▸ Requirement: Below is the data. Give it again, complete and exact.

▸ Given data:
--
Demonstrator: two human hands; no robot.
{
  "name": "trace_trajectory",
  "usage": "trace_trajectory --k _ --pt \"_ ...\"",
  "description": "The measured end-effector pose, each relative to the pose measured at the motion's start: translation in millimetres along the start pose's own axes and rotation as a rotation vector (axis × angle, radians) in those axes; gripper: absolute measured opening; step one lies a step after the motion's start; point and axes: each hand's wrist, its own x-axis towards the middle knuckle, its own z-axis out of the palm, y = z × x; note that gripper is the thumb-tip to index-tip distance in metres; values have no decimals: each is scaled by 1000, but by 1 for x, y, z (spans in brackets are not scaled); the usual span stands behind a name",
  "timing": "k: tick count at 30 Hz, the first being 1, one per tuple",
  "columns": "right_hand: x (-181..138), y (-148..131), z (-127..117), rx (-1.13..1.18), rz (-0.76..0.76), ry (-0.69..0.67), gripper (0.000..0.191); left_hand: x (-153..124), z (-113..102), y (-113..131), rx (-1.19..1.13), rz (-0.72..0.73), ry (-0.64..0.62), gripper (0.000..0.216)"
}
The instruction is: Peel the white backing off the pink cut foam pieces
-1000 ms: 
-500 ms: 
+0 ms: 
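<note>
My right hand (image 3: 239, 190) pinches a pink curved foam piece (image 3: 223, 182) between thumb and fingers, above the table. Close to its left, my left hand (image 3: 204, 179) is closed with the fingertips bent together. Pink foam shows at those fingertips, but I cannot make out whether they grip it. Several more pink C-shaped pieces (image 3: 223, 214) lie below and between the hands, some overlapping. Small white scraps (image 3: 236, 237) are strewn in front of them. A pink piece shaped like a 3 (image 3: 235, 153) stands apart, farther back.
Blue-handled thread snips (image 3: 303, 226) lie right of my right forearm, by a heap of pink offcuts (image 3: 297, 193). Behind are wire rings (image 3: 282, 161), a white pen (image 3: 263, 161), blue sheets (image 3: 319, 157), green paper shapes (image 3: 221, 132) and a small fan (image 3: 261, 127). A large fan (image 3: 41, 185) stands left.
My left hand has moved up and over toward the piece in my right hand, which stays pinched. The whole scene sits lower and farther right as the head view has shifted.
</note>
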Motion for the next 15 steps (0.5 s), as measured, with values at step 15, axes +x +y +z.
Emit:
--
▸ Your solution:
Demonstrator: two human hands; no robot.
{
  "name": "trace_trajectory",
  "usage": "trace_trajectory --k _ --pt \"_ ...\"",
  "description": "The measured end-effector pose, each relative to the pose measured at the motion's start: translation in millimetres along the start pose's own axes and rotation as a rotation vector (axis × angle, radians) in those axes; gripper: absolute measured opening; step one lies a step after the motion's start; point and axes: each hand's wrist, its own x-axis towards the middle knuckle, its own z-axis out of the palm, y = z × x; note that gripper is the thumb-tip to index-tip distance in metres; values have no decimals: each is scaled by 1000, but by 1 for x, y, z (spans in brackets are not scaled); the usual span stands behind a name",
  "timing": "k: tick count at 30 Hz, the first being 1, one per tuple",
  "columns": "right_hand: x (-181..138), y (-148..131), z (-127..117), rx (-1.13..1.18), rz (-0.76..0.76), ry (-0.69..0.67), gripper (0.000..0.191); left_hand: x (-153..124), z (-113..102), y (-113..131), rx (-1.19..1.13), rz (-0.72..0.73), ry (-0.64..0.62), gripper (0.000..0.216)"
}
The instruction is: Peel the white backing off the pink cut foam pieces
-1000 ms: 
-500 ms: 
+0 ms: 
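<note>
My right hand (image 3: 239, 190) pinches a pink curved foam piece (image 3: 223, 182) between thumb and fingers, above the table. Close to its left, my left hand (image 3: 204, 179) is closed with the fingertips bent together. Pink foam shows at those fingertips, but I cannot make out whether they grip it. Several more pink C-shaped pieces (image 3: 223, 214) lie below and between the hands, some overlapping. Small white scraps (image 3: 236, 237) are strewn in front of them. A pink piece shaped like a 3 (image 3: 235, 153) stands apart, farther back.
Blue-handled thread snips (image 3: 303, 226) lie right of my right forearm, by a heap of pink offcuts (image 3: 297, 193). Behind are wire rings (image 3: 282, 161), a white pen (image 3: 263, 161), blue sheets (image 3: 319, 157), green paper shapes (image 3: 221, 132) and a small fan (image 3: 261, 127). A large fan (image 3: 41, 185) stands left.
My left hand has moved up and over toward the piece in my right hand, which stays pinched. The whole scene sits lower and farther right as the head view has shifted.
</note>
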Motion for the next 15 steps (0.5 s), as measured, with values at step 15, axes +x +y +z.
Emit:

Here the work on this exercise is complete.